My favorite example of why τ is the true circle constant is actually the equation A = 1/2 τ r^2. It fits the usual quadratic form and shows how circumference and area relate: c = dA/dr = τ r and so A = ∫ c dr = ∫ τ r dr = 1/2 τ r^2. At first glance those 1/2s seem superfluous and like it would be nicer to just have a 2 in the other terms, but the 1/2 shows that differentiation and integration with respect to r are happening, where the "1/2" and the "^2" anhialate each other on differentiation and then re-form on integration.
Reminds me of Taylor series. The factorial terms eluded me for so long until I realized it was a cancelling factor for accumulated derivation of polynomials. Now there's this link in my mind between powers / derivation / factorials.
What polynomials are being derived, and from what premises? Are you thinking of how to derive series solutions to differential equations or something? I'm unclear on what you're getting at here.

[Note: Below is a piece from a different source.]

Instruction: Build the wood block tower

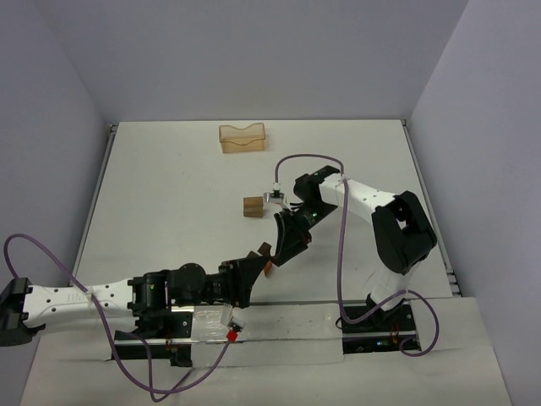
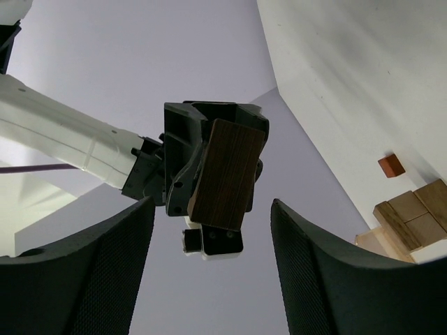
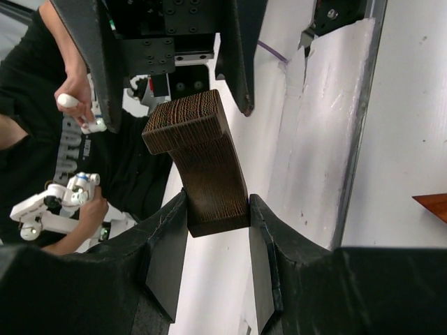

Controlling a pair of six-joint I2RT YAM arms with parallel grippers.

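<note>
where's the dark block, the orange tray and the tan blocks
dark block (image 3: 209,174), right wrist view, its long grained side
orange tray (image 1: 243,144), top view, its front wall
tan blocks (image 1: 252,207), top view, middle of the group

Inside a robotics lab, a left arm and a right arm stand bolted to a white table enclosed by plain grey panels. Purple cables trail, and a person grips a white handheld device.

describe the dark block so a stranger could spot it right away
Above the near middle of the table, find the right tool. It clamps the dark block. Unlike the tan blocks lying on the table, it is dark brown, grainy and held in the air.
</note>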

(Or, oh: did you mean "differentiation" when you said "derivation"? That would fit what you've said. Sorry for the pedantic post; I'll just leave this here in case anyone else is confused.)
Sorry for the fuzzy vocabulary. TBH I wasn't even convinced I understood taylor series correctly. A quick search on wikipedia hint at that derivation is used sometimes; derivative; differentiation etc etc.
About the point:
d(n)(x^n.dx)
= n d(n-1)(x^(n-1).dx)
= (n * (n-1 * (...)))
= n! * x
hence the 1/n! term.